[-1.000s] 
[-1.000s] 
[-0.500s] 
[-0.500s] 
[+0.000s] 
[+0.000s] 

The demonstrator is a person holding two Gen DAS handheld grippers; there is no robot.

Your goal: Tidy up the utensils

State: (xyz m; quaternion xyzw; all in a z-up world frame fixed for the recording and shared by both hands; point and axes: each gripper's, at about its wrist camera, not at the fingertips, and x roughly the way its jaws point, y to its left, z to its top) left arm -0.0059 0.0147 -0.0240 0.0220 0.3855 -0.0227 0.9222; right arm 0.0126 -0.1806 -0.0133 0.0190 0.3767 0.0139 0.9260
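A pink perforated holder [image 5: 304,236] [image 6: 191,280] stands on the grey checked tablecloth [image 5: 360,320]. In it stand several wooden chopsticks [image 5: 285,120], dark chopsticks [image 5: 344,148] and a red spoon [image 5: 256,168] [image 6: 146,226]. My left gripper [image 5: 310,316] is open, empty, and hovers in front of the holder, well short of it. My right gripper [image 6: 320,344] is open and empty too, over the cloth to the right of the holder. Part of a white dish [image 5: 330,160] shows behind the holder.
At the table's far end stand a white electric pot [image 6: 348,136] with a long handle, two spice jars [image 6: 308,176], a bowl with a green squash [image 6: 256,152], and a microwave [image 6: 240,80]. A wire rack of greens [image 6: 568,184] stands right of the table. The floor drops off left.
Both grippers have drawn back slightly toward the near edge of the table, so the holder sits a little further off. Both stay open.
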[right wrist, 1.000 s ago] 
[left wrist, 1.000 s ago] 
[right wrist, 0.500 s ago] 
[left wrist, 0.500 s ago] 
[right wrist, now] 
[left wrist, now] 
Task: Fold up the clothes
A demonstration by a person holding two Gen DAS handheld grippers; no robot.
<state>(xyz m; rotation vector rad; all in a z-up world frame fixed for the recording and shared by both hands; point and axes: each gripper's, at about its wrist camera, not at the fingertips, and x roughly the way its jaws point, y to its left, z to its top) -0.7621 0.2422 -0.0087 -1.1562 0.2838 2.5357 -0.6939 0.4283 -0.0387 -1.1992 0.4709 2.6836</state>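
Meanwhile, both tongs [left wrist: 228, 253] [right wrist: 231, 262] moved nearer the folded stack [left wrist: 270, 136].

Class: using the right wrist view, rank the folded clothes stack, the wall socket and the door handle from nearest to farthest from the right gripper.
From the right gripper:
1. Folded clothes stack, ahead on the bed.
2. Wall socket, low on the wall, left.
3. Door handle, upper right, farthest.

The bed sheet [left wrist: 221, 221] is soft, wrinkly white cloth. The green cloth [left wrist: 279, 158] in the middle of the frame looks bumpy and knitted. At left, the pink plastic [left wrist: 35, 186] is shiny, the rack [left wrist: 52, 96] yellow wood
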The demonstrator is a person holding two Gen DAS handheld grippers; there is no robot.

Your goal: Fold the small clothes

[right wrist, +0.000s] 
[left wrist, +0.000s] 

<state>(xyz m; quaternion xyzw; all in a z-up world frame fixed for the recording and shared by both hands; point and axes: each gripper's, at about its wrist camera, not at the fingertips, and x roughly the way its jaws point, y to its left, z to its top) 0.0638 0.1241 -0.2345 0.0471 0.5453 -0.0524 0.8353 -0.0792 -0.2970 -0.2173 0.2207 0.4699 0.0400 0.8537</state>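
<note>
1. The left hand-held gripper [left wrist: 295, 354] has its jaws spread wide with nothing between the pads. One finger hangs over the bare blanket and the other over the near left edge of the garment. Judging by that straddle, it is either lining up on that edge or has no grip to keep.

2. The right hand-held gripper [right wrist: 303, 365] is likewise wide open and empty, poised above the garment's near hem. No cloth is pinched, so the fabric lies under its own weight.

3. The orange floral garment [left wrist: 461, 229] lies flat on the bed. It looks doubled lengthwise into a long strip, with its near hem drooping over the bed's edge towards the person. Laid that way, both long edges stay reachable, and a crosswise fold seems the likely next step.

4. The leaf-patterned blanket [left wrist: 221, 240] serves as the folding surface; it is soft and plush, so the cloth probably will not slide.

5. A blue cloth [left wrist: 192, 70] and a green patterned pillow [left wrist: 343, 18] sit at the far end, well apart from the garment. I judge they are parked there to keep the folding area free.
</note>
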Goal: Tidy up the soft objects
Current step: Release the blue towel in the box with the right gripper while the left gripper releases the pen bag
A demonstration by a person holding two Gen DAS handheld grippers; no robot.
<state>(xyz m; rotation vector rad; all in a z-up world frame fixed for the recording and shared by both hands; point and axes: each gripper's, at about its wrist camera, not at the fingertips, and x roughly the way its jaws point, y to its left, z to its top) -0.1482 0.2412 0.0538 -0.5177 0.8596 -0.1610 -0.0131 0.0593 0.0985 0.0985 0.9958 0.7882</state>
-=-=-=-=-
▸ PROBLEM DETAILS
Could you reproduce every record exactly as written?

▸ SOLUTION
[-1.000s] 
[-1.000s] 
[-0.500s] 
[-0.500s] 
[+0.000s] 
[+0.000s] 

The demonstrator is a person holding two Gen DAS handheld grippers; there is no robot.

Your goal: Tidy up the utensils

State: (xyz m; quaternion xyzw; all in a z-up world frame fixed for the recording and shared by both hands; point and axes: each gripper's, at about its wrist camera, not at the fingertips, and x roughly the way its jaws point, y to its left, z to its top) left arm -0.0059 0.0147 -0.0240 0.0220 0.3855 -0.0227 0.9222; right arm 0.0126 -0.1806 -0.0133 0.0190 0.3767 0.0139 0.9260
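A pink perforated holder [image 5: 304,236] [image 6: 191,280] stands on the grey checked tablecloth [image 5: 360,320]. In it stand several wooden chopsticks [image 5: 285,120], dark chopsticks [image 5: 344,148] and a red spoon [image 5: 256,168] [image 6: 146,226]. My left gripper [image 5: 310,316] is open, empty, and hovers in front of the holder, well short of it. My right gripper [image 6: 320,344] is open and empty too, over the cloth to the right of the holder. Part of a white dish [image 5: 330,160] shows behind the holder.
At the table's far end stand a white electric pot [image 6: 348,136] with a long handle, two spice jars [image 6: 308,176], a bowl with a green squash [image 6: 256,152], and a microwave [image 6: 240,80]. A wire rack of greens [image 6: 568,184] stands right of the table. The floor drops off left.
Both grippers have drawn back slightly toward the near edge of the table, so the holder sits a little further off. Both stay open.
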[right wrist, 1.000 s ago] 
[left wrist, 1.000 s ago] 
[right wrist, 0.500 s ago] 
[left wrist, 0.500 s ago] 
[right wrist, now] 
[left wrist, now] 
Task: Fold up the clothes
A demonstration by a person holding two Gen DAS handheld grippers; no robot.
<state>(xyz m; rotation vector rad; all in a z-up world frame fixed for the recording and shared by both hands; point and axes: each gripper's, at about its wrist camera, not at the fingertips, and x roughly the way its jaws point, y to its left, z to its top) -0.7621 0.2422 -0.0087 -1.1562 0.2838 2.5357 -0.6939 0.4283 -0.0387 -1.1992 0.4709 2.6836</state>
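Meanwhile, both tongs [left wrist: 228, 253] [right wrist: 231, 262] moved nearer the folded stack [left wrist: 270, 136].

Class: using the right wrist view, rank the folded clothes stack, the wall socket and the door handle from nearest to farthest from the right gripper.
From the right gripper:
1. Folded clothes stack, ahead on the bed.
2. Wall socket, low on the wall, left.
3. Door handle, upper right, farthest.

The bed sheet [left wrist: 221, 221] is soft, wrinkly white cloth. The green cloth [left wrist: 279, 158] in the middle of the frame looks bumpy and knitted. At left, the pink plastic [left wrist: 35, 186] is shiny, the rack [left wrist: 52, 96] yellow wood
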The demonstrator is a person holding two Gen DAS handheld grippers; there is no robot.

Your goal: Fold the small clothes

[right wrist, +0.000s] 
[left wrist, +0.000s] 

<state>(xyz m; quaternion xyzw; all in a z-up world frame fixed for the recording and shared by both hands; point and axes: each gripper's, at about its wrist camera, not at the fingertips, and x roughly the way its jaws point, y to its left, z to its top) 0.0638 0.1241 -0.2345 0.0471 0.5453 -0.0524 0.8353 -0.0792 -0.2970 -0.2173 0.2207 0.4699 0.0400 0.8537</state>
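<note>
1. The left hand-held gripper [left wrist: 295, 354] has its jaws spread wide with nothing between the pads. One finger hangs over the bare blanket and the other over the near left edge of the garment. Judging by that straddle, it is either lining up on that edge or has no grip to keep.

2. The right hand-held gripper [right wrist: 303, 365] is likewise wide open and empty, poised above the garment's near hem. No cloth is pinched, so the fabric lies under its own weight.

3. The orange floral garment [left wrist: 461, 229] lies flat on the bed. It looks doubled lengthwise into a long strip, with its near hem drooping over the bed's edge towards the person. Laid that way, both long edges stay reachable, and a crosswise fold seems the likely next step.

4. The leaf-patterned blanket [left wrist: 221, 240] serves as the folding surface; it is soft and plush, so the cloth probably will not slide.

5. A blue cloth [left wrist: 192, 70] and a green patterned pillow [left wrist: 343, 18] sit at the far end, well apart from the garment. I judge they are parked there to keep the folding area free.
</note>
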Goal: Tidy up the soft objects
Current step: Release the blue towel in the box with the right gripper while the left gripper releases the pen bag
A demonstration by a person holding two Gen DAS handheld grippers; no robot.
<state>(xyz m; rotation vector rad; all in a z-up world frame fixed for the recording and shared by both hands; point and axes: each gripper's, at about its wrist camera, not at the fingertips, and x roughly the way its jaws point, y to its left, z to its top) -0.1482 0.2412 0.0538 -0.5177 0.8596 -0.1610 -0.0131 0.0593 0.0985 0.0985 0.9958 0.7882</state>

Nothing remains to be written for this exercise.